Someone flips a coin and hides the result.
He claims it is heads and asks if I believe that claim. Meaning: if I accept the claim as factually correct and accurate.
I say "no". I lack the information required to make that commitment.
This is not a belief. To call it a belief, is ... well... wrong. Don't know what else to say about this.
He then goes "ow, so you believe it is tails then?"
Well... still "no". I also lack the information required to make
that commitment.
This again is not a belief. The position of not committing to accepting said claim as factually correct / accurate,
is not a belief.
Can't say I get why someone who has adopted the epistemic position that, due to lack of evidence, they do not believe that gods exists considers it so important to insist this does not constitute an actual belief.

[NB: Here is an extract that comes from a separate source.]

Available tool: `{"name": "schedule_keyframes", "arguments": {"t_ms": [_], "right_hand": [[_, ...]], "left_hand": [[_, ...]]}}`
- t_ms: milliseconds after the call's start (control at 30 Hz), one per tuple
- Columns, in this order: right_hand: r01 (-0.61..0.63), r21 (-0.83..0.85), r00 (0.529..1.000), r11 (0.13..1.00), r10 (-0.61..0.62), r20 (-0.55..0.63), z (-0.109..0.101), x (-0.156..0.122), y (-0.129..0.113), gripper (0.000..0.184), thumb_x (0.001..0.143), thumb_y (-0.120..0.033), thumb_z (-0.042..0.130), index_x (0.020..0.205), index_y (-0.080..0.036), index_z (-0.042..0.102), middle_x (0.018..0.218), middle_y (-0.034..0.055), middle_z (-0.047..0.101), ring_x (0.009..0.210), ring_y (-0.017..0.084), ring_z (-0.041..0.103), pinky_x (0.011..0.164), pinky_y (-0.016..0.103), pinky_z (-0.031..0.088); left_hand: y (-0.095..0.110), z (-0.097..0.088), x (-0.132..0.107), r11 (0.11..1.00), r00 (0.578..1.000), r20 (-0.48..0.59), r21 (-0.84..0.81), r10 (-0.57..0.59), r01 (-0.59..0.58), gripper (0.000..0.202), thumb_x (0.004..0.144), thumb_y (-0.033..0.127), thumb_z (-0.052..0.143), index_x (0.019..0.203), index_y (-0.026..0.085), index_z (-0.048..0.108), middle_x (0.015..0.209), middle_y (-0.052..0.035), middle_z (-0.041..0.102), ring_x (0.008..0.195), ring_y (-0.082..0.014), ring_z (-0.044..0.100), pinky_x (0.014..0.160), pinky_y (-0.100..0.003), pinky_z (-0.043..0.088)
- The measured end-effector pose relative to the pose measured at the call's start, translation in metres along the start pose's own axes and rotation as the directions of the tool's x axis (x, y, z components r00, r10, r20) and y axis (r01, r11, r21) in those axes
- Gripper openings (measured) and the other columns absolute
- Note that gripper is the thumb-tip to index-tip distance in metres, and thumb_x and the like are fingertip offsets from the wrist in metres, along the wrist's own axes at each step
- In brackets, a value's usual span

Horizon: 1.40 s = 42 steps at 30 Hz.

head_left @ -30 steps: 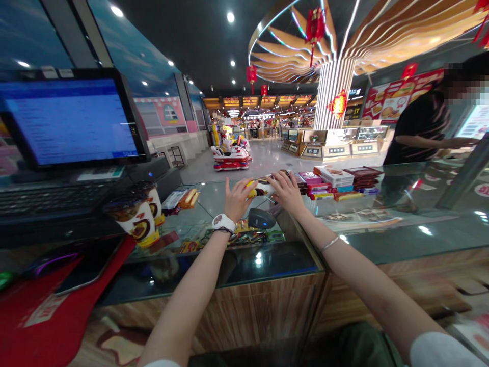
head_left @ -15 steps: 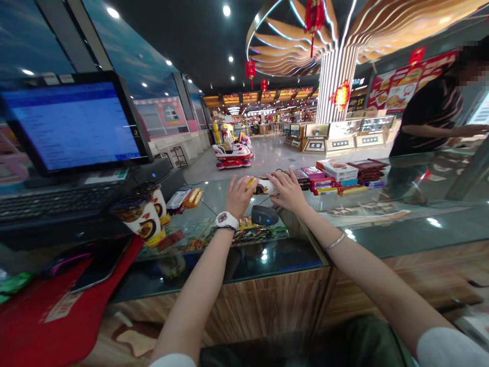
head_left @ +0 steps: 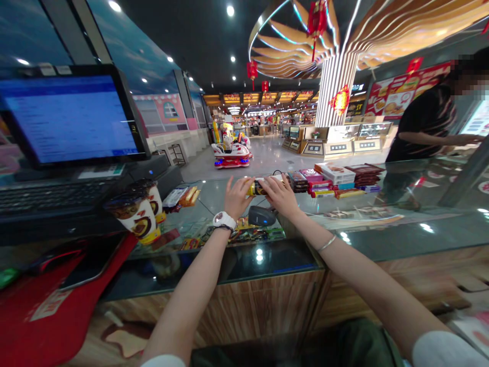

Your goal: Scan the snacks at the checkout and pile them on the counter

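Both my hands reach across a glass counter (head_left: 244, 260). My left hand (head_left: 237, 196), with a white watch on the wrist, and my right hand (head_left: 281, 196) close from either side on a stack of yellow-and-dark snack bars (head_left: 256, 187), fingers curled round it. A dark barcode scanner (head_left: 261, 216) lies on the glass just below my hands. To the right of my right hand stand rows of boxed chocolate bars (head_left: 334, 179).
A monitor (head_left: 69, 120) and keyboard (head_left: 49, 196) stand at the left, with two lidded paper cups (head_left: 139, 211) and a red mat (head_left: 46, 300) holding a phone. A person in dark clothing (head_left: 424, 127) stands beyond the counter at right. Small wrapped snacks (head_left: 183, 198) lie nearby.
My hands have closed in on the stack of snack bars and gripped it from both sides; a second ago the fingers were spread above it. The view shifted slightly.
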State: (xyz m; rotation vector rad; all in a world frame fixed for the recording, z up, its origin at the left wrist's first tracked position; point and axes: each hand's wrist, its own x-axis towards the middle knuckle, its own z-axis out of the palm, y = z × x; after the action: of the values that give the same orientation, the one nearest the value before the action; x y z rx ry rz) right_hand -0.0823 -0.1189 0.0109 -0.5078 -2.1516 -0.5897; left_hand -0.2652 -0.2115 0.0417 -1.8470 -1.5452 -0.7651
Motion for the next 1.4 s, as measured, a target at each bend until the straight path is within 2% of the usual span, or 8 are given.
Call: {"name": "schedule_keyframes", "arguments": {"t_ms": [200, 367, 433, 533, 733, 1033, 1267, 1400], "right_hand": [[-0.020, -0.012, 1.000, 1.000, 0.020, -0.018, 0.006, -0.002, 0.000, 0.051, 0.095, -0.014, 0.044, 0.145, -0.020, 0.050, 0.142, 0.0138, 0.057, 0.133, 0.026, 0.050, 0.122, 0.057, 0.024], [-0.018, 0.039, 1.000, 0.999, 0.019, -0.012, 0.003, -0.002, 0.002, 0.057, 0.091, -0.012, 0.045, 0.147, -0.020, 0.047, 0.144, 0.0134, 0.055, 0.136, 0.027, 0.047, 0.122, 0.057, 0.023], [-0.034, 0.045, 0.999, 0.998, 0.034, -0.006, 0.001, -0.001, 0.002, 0.059, 0.089, -0.011, 0.046, 0.147, -0.019, 0.048, 0.144, 0.0135, 0.055, 0.136, 0.027, 0.046, 0.122, 0.057, 0.023], [-0.060, 0.049, 0.998, 0.997, 0.060, 0.006, -0.003, 0.001, 0.003, 0.060, 0.087, -0.011, 0.046, 0.147, -0.017, 0.048, 0.145, 0.0141, 0.054, 0.138, 0.028, 0.045, 0.122, 0.057, 0.023], [-0.066, 0.069, 0.997, 0.995, 0.064, 0.036, -0.006, 0.000, 0.007, 0.061, 0.086, -0.014, 0.049, 0.147, -0.013, 0.047, 0.146, 0.0158, 0.052, 0.138, 0.030, 0.043, 0.122, 0.056, 0.023], [-0.052, 0.103, 0.997, 0.993, 0.046, 0.067, -0.003, -0.002, 0.009, 0.063, 0.085, -0.016, 0.051, 0.148, -0.013, 0.045, 0.147, 0.0148, 0.052, 0.139, 0.029, 0.043, 0.123, 0.054, 0.022], [-0.086, 0.150, 0.995, 0.985, 0.077, 0.066, -0.006, -0.001, 0.009, 0.071, 0.085, -0.020, 0.057, 0.153, -0.019, 0.037, 0.157, 0.0120, 0.040, 0.145, 0.029, 0.034, 0.124, 0.056, 0.017], [-0.079, 0.111, 0.995, 0.991, 0.071, 0.072, -0.007, -0.002, 0.004, 0.070, 0.084, -0.019, 0.060, 0.151, -0.020, 0.040, 0.155, 0.0113, 0.043, 0.145, 0.029, 0.035, 0.124, 0.055, 0.016]], "left_hand": [[-0.002, 0.006, 0.001, 0.997, 1.000, 0.013, -0.074, -0.022, 0.023, 0.048, 0.091, 0.029, 0.062, 0.137, 0.023, 0.053, 0.133, -0.0086, 0.064, 0.125, -0.0249, 0.059, 0.123, -0.053, 0.024], [-0.006, 0.010, 0.000, 0.992, 1.000, -0.013, -0.129, 0.006, -0.008, 0.051, 0.087, 0.031, 0.068, 0.134, 0.020, 0.053, 0.131, -0.0113, 0.064, 0.123, -0.0261, 0.060, 0.110, -0.045, 0.045], [-0.007, 0.010, 0.000, 0.993, 0.999, -0.037, -0.111, 0.035, -0.039, 0.054, 0.085, 0.030, 0.070, 0.134, 0.020, 0.052, 0.135, -0.0134, 0.061, 0.125, -0.0273, 0.058, 0.106, -0.044, 0.048], [-0.007, 0.009, -0.001, 0.995, 0.995, -0.034, -0.030, 0.097, -0.098, 0.050, 0.085, 0.024, 0.069, 0.133, 0.021, 0.054, 0.137, -0.0141, 0.059, 0.127, -0.0285, 0.056, 0.107, -0.047, 0.047], [-0.013, 0.012, -0.002, 0.985, 0.987, -0.025, 0.077, 0.160, -0.158, 0.037, 0.092, 0.014, 0.050, 0.126, 0.023, 0.062, 0.128, -0.0123, 0.065, 0.123, -0.0249, 0.059, 0.109, -0.046, 0.045], [-0.018, 0.013, -0.003, 0.978, 0.980, -0.024, 0.071, 0.196, -0.194, 0.035, 0.092, 0.016, 0.052, 0.124, 0.023, 0.064, 0.126, -0.0117, 0.067, 0.122, -0.0231, 0.061, 0.113, -0.046, 0.043], [-0.017, 0.010, -0.003, 0.986, 0.987, -0.020, 0.039, 0.162, -0.161, 0.037, 0.093, 0.021, 0.052, 0.129, 0.021, 0.061, 0.130, -0.0136, 0.065, 0.124, -0.0245, 0.060, 0.111, -0.046, 0.045], [-0.016, 0.012, -0.002, 0.991, 0.991, -0.012, 0.017, 0.134, -0.134, 0.040, 0.093, 0.023, 0.053, 0.133, 0.020, 0.058, 0.132, -0.0134, 0.064, 0.125, -0.0243, 0.059, 0.113, -0.047, 0.043]]}}
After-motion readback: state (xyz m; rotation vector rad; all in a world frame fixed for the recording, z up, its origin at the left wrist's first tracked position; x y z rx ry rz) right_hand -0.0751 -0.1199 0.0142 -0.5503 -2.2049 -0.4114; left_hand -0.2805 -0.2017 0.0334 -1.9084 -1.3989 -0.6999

I just told you in the very post you are replying to.
It is important in context of discussions on religious forums where the topics are all about the
nature of belief. About what constitutes a "belief" and what doesn't.
Non-beliefs / disbeliefs... are not beliefs.

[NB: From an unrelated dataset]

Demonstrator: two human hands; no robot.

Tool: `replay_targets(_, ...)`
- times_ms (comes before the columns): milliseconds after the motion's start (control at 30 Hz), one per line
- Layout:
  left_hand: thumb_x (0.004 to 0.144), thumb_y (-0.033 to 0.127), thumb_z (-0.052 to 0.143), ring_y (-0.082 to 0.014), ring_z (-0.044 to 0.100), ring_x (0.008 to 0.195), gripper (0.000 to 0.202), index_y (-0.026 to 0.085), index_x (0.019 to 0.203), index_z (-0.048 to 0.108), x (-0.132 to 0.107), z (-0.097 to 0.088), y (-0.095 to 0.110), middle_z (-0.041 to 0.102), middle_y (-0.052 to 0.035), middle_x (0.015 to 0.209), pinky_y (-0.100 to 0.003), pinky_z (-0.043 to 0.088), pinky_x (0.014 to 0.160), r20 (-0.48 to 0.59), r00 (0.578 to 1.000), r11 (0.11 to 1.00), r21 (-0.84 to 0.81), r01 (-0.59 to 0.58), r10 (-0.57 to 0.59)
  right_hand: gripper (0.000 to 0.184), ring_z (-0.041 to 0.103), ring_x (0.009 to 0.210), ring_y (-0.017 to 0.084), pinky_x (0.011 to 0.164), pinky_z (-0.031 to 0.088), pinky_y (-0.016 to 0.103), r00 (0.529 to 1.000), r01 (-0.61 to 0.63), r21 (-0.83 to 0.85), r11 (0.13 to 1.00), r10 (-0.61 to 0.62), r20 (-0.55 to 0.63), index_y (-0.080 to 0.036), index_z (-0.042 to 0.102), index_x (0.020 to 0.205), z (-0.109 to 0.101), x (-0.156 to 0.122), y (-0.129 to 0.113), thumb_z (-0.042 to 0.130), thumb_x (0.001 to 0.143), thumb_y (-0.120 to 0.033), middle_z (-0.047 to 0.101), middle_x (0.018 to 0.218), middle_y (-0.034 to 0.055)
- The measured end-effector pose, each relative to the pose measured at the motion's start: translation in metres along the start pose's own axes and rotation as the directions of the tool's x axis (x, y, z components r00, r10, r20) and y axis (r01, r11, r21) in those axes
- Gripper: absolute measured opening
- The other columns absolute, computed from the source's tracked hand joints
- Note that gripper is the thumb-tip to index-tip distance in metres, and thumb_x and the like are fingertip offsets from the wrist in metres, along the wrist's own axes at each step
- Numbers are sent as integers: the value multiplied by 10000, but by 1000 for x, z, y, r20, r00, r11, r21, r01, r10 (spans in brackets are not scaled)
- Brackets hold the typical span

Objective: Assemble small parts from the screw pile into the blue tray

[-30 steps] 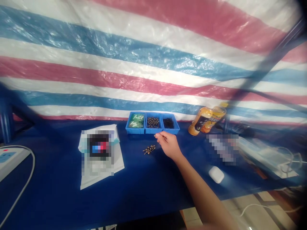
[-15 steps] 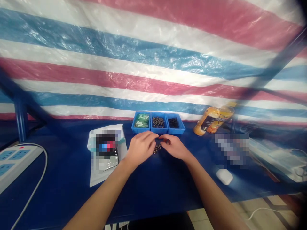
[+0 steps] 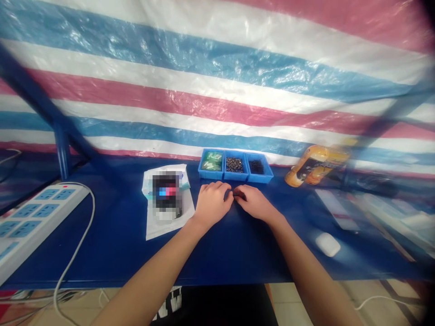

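My left hand (image 3: 213, 200) and my right hand (image 3: 255, 202) meet over the blue table, just in front of three joined blue bins. Both have curled, pinching fingertips, with a small dark piece (image 3: 235, 194) between them, too small to name. The left bin (image 3: 211, 174) holds green-and-white small packs or parts. Small brass-and-dark metal parts (image 3: 234, 165) fill the middle bin, and thin black pieces (image 3: 256, 166), perhaps screws, lie in the right one.
A white paper bag (image 3: 170, 228) with a blurred-out item lies left, beyond it a power strip (image 3: 41, 213) with a white cable. Two orange drink bottles (image 3: 307, 166) lie at the back right, near a white earbud-like case (image 3: 328, 244) and clear plastic packs (image 3: 394, 222).
The view has shifted, so the table things sit further right and higher. My hands are closer together; the small loose parts seen on the table between them no longer show.
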State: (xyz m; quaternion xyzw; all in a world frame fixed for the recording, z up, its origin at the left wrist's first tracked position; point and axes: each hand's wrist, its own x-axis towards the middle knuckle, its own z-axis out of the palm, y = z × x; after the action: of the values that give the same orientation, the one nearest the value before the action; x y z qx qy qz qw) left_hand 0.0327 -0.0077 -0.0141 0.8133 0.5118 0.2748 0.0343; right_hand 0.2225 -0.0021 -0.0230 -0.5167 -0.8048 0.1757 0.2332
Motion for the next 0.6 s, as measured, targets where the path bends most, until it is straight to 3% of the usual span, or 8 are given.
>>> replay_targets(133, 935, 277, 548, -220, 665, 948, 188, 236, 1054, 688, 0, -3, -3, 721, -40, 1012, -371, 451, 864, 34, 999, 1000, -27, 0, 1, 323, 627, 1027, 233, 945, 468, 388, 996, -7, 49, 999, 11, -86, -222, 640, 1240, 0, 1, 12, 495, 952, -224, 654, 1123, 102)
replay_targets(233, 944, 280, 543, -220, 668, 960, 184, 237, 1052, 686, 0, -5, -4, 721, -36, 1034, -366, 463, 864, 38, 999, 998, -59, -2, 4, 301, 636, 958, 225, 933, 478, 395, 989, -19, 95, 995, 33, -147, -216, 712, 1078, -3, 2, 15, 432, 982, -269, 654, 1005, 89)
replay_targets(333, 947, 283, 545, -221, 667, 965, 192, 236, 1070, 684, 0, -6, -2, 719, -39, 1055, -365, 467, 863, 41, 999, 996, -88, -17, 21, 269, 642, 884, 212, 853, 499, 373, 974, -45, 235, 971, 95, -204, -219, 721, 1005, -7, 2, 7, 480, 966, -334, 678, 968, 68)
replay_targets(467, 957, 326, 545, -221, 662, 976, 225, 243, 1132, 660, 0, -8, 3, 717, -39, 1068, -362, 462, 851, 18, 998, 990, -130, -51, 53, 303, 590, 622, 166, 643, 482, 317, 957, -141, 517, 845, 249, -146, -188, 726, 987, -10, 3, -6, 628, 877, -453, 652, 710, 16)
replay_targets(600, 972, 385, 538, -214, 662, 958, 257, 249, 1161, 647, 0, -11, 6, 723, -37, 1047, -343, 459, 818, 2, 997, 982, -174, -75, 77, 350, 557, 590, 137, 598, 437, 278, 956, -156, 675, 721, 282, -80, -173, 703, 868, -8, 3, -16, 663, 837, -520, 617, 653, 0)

When I consider something "likely" or "unlikely", I'm also not expressing a
belief.
A
belief is a
commitment to accepting a claim as TRUE.
You have to accept a claim as TRUE in order to be able to call it a BELIEF.
If you aren't accepting a claim as TRUE, then you do not have a BELIEF concerning that claim.
It's not rocket science.
And in the atheism / theism context, the claim under discussion, at bottom, is:
god exists.
An atheist does
not believe that claim.
A theists
does.
So the theist is the one with the
belief.
Atheism is not a claim. It is a response to a claim.

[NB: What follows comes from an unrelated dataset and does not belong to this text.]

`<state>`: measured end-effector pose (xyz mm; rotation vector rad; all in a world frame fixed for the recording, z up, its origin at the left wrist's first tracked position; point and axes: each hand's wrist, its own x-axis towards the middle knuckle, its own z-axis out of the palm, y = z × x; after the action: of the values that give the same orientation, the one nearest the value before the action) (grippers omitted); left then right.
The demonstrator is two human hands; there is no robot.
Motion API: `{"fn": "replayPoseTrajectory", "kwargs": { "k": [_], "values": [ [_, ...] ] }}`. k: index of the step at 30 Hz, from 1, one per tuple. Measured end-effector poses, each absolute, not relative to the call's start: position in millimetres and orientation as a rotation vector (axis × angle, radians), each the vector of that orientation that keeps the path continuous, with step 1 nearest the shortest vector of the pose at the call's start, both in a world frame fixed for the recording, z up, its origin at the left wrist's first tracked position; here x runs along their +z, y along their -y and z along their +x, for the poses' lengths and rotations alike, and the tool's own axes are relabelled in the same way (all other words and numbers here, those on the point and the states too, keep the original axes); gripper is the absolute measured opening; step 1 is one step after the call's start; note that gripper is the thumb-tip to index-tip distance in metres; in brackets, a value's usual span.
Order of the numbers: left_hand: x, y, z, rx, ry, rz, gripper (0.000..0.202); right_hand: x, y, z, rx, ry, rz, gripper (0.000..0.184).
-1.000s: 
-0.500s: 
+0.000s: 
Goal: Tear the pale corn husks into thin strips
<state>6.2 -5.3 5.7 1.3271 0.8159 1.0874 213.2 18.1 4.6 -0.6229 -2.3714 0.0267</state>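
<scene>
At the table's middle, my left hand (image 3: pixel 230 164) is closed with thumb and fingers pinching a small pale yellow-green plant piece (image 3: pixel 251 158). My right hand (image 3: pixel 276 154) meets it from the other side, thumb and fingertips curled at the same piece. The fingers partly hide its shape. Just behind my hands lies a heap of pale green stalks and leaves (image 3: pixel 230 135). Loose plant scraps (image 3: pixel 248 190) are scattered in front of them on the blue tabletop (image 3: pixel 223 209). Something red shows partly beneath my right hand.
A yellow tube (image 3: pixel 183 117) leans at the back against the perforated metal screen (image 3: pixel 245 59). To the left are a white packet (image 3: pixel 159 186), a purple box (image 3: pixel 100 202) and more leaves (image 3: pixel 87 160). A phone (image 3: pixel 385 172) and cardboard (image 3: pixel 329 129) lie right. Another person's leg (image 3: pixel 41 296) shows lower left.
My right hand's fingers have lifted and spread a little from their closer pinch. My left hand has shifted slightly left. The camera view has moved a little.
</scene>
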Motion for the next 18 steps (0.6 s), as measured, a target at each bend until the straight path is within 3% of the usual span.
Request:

The very notion of "atheism"
would not exist if there weren't any theists making theistic claims.
Someone
first needs to claim that a god exists, before I can disbelief said claim.
If a belief ultimately relates to particular kinds of neural activity, I'm pretty certain this does indeed constitute a belief in exactly the same way that someone adopting the epistemic position that, due to insufficient evidence, they believe gods don't exist.
How many times must I repeat the same thing?
There are atheists who believe gods don't exist.
There are also atheists who don't express that believe / make that claim.
The only thing ALL atheists have in common, is that they do not believe the claims of theism.
ie: that they do not accept those claims as TRUE
That is what "to believe" means: to accept as TRUE.
I'd say the differentiation is entirely semantic/grammatical.
It is not.
Can you give a situation in which making the distinction serves any meaningful practical benefit?
When one discusses what one believes and doesn't believe.
I like to be accurate. I think accuracy in expressing views is important.
If someone asks if I believe X and I say "no", if that person then walks away thinking that I positively believe the opposite of X, then that person might be walking away with an inaccurate view of what it is that I actually believe (or don't believe).
Does that bother me? Well.... yes. I don't think it is productive, or of any "meaningful practical benefit" when people misrepresent my views in debate contexts. Or any other context, for that matter.